**Work item**
Could you retype the material, starting at its first line and ending with the line holding "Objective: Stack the", and keep the pictures out?

**Excerpted records**
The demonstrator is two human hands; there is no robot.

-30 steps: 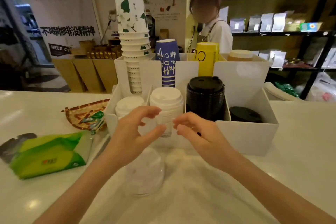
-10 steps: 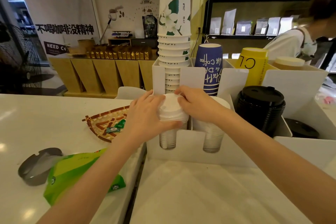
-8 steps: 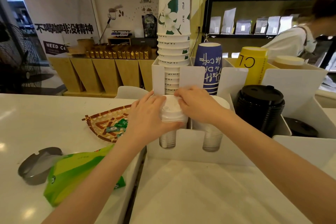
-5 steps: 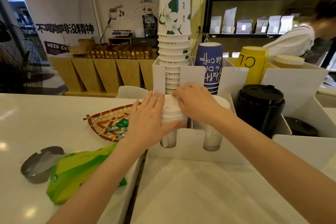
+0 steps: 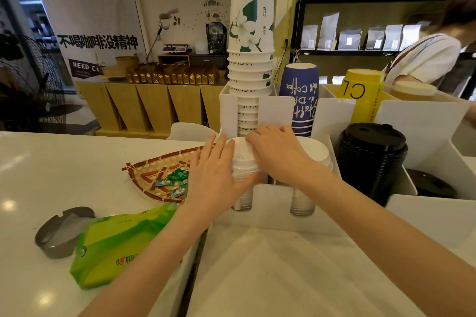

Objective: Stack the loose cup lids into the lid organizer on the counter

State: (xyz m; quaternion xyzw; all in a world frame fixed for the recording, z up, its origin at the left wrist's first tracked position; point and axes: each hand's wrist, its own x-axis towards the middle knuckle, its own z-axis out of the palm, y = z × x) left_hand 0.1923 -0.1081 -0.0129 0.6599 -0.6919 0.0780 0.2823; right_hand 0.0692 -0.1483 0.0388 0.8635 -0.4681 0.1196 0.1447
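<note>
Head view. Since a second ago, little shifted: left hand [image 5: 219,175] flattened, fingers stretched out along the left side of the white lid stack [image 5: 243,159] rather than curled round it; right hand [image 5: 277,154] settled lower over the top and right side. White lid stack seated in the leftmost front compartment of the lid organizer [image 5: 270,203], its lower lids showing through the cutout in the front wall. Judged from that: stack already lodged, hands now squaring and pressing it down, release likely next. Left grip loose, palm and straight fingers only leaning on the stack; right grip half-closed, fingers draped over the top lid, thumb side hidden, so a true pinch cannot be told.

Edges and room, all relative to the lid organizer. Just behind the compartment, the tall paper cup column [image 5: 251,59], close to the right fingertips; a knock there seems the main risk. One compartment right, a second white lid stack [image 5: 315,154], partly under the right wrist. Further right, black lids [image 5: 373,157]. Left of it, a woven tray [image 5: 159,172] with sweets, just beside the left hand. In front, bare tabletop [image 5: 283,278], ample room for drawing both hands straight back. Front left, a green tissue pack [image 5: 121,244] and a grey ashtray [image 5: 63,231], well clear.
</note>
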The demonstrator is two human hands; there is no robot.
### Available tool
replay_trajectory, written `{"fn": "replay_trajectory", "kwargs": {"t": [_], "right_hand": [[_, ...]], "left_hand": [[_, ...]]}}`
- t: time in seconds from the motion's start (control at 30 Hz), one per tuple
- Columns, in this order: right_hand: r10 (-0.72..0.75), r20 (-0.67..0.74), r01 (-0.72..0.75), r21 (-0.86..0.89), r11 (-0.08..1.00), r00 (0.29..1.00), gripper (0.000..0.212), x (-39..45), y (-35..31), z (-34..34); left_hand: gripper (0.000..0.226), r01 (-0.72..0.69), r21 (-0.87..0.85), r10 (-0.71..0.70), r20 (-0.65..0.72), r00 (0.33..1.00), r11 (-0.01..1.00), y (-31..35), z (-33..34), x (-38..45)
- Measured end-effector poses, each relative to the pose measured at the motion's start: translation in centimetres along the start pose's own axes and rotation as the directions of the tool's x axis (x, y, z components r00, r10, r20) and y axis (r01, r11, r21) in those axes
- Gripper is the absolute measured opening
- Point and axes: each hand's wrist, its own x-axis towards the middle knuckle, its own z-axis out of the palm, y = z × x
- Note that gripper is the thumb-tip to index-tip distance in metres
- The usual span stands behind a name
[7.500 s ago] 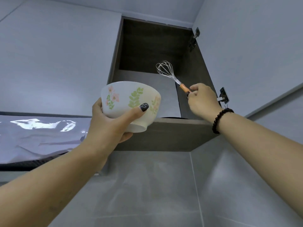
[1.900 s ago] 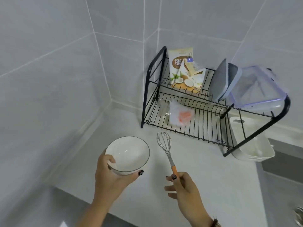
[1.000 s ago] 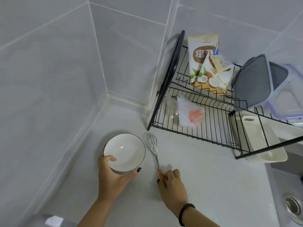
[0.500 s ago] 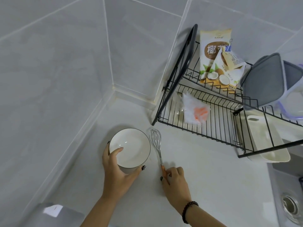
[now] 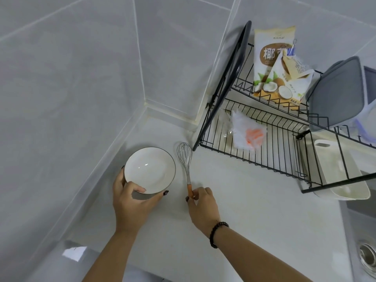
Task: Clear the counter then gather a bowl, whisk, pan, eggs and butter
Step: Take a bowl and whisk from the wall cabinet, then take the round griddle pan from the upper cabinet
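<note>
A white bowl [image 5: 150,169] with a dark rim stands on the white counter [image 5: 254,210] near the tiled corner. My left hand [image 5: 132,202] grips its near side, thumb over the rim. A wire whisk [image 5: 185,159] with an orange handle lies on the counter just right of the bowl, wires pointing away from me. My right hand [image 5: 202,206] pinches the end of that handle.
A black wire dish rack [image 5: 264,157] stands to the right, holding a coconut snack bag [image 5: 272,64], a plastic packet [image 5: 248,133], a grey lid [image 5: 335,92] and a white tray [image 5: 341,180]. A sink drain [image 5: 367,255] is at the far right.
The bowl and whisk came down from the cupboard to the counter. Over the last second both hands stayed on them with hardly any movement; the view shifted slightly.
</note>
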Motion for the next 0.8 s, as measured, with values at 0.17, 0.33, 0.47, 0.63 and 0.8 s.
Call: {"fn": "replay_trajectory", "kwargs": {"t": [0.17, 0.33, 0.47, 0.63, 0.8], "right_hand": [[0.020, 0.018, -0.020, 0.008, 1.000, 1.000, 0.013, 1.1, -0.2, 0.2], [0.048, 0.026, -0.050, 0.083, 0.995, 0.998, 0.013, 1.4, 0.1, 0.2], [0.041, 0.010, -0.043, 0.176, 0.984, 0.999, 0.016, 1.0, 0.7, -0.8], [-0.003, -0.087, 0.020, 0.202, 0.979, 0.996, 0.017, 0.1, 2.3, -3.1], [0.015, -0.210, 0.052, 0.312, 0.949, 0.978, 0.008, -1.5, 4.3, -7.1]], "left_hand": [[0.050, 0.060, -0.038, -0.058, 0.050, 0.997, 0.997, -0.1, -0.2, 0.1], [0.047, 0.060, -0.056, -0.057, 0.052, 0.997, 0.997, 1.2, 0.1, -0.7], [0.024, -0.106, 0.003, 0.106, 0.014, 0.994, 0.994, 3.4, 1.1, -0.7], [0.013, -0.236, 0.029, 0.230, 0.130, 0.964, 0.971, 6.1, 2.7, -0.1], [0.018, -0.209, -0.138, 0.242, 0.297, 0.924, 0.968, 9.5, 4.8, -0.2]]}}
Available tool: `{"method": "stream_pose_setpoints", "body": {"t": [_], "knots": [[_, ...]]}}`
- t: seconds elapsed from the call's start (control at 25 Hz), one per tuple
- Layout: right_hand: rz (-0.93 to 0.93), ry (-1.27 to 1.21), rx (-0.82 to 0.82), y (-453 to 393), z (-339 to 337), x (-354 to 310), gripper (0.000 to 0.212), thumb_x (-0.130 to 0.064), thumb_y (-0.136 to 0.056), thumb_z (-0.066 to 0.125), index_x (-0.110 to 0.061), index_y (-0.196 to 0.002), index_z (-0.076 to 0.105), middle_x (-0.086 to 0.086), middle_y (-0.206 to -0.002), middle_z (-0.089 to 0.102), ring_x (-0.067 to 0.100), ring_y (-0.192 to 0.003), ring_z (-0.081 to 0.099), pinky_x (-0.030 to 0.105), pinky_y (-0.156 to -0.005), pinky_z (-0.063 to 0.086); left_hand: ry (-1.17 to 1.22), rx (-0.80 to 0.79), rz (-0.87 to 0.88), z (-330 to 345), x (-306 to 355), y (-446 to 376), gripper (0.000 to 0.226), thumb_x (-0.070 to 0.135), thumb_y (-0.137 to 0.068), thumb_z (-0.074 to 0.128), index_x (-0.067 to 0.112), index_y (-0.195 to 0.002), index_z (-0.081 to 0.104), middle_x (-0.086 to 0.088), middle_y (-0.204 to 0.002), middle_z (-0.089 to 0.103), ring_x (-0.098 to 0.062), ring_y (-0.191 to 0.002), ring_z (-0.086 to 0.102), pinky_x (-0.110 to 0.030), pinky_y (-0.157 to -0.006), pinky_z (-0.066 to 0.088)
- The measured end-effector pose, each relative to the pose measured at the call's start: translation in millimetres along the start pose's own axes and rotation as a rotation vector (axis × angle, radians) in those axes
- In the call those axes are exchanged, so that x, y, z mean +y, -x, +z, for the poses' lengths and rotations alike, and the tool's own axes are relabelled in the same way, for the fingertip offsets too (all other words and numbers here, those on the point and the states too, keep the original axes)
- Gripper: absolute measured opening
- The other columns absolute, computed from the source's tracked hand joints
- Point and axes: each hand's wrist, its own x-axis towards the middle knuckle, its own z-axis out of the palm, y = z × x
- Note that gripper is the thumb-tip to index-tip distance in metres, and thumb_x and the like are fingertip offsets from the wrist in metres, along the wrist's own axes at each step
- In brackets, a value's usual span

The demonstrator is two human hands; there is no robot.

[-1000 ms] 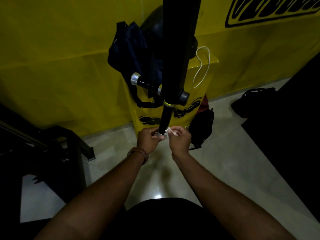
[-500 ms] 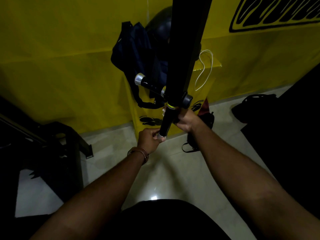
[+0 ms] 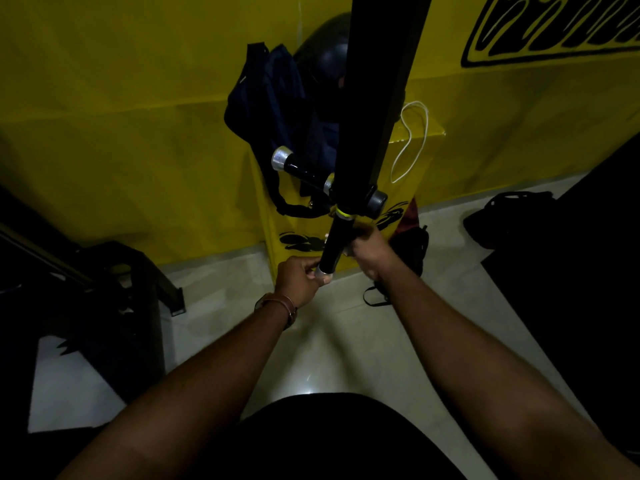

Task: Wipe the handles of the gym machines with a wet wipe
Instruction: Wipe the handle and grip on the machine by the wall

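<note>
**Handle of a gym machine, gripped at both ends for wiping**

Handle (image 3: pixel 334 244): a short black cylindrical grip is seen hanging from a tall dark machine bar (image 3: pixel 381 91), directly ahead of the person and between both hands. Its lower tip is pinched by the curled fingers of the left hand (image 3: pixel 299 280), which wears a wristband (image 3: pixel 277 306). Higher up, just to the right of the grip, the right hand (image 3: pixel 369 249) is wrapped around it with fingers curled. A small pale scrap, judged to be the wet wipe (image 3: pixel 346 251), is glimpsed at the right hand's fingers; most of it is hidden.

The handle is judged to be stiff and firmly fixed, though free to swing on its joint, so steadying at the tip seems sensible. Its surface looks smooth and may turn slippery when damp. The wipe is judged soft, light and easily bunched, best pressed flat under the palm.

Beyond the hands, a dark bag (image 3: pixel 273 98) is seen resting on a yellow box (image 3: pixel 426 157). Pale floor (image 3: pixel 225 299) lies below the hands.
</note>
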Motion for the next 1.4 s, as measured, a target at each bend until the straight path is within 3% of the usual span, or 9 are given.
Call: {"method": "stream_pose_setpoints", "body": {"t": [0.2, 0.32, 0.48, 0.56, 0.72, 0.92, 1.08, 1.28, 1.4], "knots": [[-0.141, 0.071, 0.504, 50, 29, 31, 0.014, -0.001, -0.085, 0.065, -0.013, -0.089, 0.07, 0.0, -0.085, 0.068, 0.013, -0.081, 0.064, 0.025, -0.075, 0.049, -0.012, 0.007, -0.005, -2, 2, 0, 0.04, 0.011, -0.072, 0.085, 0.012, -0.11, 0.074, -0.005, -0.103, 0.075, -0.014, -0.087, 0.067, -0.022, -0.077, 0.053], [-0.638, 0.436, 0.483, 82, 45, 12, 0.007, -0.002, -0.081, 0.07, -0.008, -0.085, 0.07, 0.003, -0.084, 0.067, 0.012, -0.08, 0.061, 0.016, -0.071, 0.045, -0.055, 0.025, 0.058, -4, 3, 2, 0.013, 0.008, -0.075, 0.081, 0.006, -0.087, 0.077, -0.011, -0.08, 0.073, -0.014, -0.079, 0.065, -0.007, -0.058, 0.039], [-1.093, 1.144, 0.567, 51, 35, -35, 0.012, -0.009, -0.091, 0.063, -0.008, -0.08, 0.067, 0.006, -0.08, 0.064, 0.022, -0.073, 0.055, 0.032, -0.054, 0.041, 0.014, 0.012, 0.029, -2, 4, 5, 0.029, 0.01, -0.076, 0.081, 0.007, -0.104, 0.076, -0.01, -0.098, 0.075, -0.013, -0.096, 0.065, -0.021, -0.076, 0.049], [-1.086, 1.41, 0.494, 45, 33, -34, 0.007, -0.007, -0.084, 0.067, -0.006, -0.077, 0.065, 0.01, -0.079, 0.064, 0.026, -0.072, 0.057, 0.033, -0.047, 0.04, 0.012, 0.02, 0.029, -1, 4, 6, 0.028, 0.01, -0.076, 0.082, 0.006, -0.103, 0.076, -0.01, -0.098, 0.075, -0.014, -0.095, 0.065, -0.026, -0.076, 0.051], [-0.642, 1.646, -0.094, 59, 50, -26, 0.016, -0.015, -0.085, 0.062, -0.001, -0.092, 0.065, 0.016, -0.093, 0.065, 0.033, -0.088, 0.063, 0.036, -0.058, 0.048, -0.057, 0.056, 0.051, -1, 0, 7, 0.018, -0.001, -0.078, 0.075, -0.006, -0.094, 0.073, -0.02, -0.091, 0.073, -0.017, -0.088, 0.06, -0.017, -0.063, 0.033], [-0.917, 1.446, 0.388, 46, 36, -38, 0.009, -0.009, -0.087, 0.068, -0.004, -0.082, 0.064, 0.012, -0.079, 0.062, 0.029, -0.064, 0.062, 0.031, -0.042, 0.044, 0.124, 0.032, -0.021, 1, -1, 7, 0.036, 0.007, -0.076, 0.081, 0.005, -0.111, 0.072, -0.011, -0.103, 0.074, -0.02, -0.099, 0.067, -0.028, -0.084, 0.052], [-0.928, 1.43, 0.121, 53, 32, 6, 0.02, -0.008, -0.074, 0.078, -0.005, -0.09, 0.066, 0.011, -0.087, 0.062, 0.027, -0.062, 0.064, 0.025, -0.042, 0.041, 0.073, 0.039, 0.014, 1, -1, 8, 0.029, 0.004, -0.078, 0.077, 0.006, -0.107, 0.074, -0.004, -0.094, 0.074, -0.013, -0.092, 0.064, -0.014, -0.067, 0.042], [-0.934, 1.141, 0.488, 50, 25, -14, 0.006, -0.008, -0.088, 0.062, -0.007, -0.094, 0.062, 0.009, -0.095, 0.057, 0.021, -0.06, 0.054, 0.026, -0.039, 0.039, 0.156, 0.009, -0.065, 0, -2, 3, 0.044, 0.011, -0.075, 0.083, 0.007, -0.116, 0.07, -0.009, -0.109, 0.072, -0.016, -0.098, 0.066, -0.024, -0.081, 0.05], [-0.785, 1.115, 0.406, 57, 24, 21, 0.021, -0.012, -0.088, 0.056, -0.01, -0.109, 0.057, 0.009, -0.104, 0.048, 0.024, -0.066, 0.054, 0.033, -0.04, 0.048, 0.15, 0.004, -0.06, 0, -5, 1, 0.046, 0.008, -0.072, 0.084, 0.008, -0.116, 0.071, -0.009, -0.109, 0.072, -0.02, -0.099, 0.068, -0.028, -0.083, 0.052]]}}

**Solution for this task**
The demonstrator is two human hands; there is no robot.

-30 steps: 
-10 steps: 
-8 steps: 
-5 steps: 
+0 steps: 

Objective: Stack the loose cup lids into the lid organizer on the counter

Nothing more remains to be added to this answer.